Some characters have special meanings inside square brackets:

caret (^) before any other character inside square brackets means we’re negating the characters that follow the caret. We’re telling the regex engine not to match those characters.

[^aeiou] matches all characters apart from vowels.

hyphen (-) between two characters inside square brackets means range. [a-z] means "match all characters between a and z, inclusive"

If we want to match square brackets, we need to escape them with backslash. \[|\] means "match [ or ]".

RegEx Expressions & Interpretation:

.
Dot matches any single character except the newline character, by default.
If s flag ("dotAll") is true, it also matches newline characters.

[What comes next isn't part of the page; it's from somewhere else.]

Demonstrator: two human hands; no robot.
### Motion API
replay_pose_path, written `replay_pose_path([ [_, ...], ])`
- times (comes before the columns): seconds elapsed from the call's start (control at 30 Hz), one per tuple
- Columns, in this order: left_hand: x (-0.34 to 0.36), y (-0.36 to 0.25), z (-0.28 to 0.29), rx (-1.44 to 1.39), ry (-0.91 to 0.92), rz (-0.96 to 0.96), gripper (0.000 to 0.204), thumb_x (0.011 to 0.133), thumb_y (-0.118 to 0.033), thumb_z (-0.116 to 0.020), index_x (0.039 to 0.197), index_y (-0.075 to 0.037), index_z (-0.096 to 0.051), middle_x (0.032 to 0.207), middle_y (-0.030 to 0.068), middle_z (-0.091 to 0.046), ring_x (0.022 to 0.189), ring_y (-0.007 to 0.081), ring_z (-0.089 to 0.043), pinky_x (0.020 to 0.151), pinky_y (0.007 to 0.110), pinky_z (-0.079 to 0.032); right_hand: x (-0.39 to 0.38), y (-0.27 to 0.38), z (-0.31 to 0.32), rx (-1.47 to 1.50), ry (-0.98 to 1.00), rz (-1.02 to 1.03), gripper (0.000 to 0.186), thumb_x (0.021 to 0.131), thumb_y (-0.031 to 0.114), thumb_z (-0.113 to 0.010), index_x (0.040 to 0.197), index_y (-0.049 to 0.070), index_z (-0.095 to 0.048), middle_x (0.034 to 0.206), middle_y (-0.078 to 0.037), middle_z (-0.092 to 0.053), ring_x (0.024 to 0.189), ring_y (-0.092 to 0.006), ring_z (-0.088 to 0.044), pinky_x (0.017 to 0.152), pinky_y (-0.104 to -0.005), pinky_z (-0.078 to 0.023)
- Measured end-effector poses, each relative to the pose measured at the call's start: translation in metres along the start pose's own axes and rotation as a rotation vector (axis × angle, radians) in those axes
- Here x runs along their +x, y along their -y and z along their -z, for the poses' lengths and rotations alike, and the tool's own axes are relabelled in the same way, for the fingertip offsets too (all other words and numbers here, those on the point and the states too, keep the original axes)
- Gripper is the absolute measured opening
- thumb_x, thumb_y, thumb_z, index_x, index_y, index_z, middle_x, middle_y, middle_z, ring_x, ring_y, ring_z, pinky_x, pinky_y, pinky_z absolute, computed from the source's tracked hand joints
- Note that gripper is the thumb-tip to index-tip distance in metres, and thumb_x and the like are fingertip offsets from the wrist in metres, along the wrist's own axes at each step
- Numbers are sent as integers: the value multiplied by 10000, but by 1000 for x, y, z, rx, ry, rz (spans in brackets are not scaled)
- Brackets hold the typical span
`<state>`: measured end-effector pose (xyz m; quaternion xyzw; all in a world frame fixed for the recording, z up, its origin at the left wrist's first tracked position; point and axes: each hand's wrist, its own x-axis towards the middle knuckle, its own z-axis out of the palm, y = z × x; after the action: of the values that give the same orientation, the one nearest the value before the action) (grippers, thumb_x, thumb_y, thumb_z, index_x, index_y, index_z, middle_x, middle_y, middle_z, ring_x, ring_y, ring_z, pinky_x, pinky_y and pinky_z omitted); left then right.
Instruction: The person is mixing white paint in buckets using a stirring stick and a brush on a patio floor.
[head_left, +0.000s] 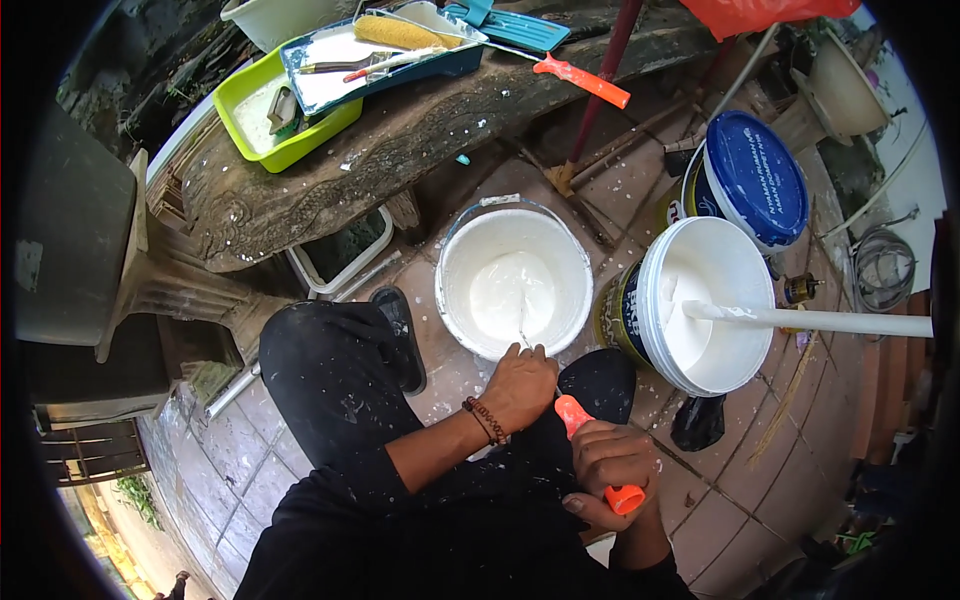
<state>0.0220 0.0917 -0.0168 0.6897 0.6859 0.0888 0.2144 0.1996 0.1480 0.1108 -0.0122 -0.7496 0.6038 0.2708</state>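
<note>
A white bucket (450, 265) with a wire bail stands in front of me, white paint (512, 290) in its bottom. My left hand (522, 385) is closed at the bucket's near rim, fingers pinched on the thin metal rod of a paint roller frame. Its orange handle (572, 414) slants down to the right, and my right hand (612, 465) is wrapped around it. The rod's far end reaches down into the bucket; whatever is on that end does not show clearly.
Right of the bucket is an open paint pail (655, 350) with a white pipe (820, 319) in it. Behind it stands a blue-lidded pail (760, 180). A wooden bench (400, 165) holds a green tray (240, 95), a blue paint tray (440, 70), brushes and a yellow roller (410, 33).
</note>
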Motion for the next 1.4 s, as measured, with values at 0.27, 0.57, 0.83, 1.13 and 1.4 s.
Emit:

If we want to match a dot character itself, we need to escape it: \.

*
This quantifier (asterisk) matches the preceding expression 0 or more (unlimited) times, as many times as possible, giving back as needed (greedy)

Example: Find any text between two digits OR a single digit:

"\\d(.*\\d)*"

In string LeadingText-1-TrailingText found pattern 1
In string LeadingText-12-TrailingText found pattern 12
In string LeadingText-1.2-TrailingText found pattern 1.2
In string LeadingText-11.2-TrailingText found pattern 11.2
In string LeadingText-1.22-TrailingText found pattern 1.22
In string LeadingText-11.22-TrailingText found pattern 11.22
In string LeadingText-1234-TrailingText found pattern 1234

.*
Matches any character greedily - as many characters as possible.

Example:
1.*1 in 101000001 will match 101000001

?
Matches the preceding expression 0 or 1 time.
If used immediately after any of the quantifiers *, +, ?, or {}, makes the quantifier non-greedy (matching the fewest possible characters), as opposed to the default, which is greedy (matching as many characters as possible).

.*?
Matches any character in non-greedy mode - as little as enough to match the pattern.

Example:
1.*1 in 101000001 will match 101

What is the difference between .*? and .* regular expressions?

(this answer also contains nice explanation of backtracking and how non-greedy expression can return multiple matches within a string)

+
This quantifier matches the preceding expression 1 or more (unlimited) times, as many times as possible, giving back as needed (greedy)

\
A backslash that precedes a non-special character indicates that the next character is special and is not to be interpreted literally.
A backslash that precedes a special character indicates that the next character is not special and should be interpreted literally (this is called escaping).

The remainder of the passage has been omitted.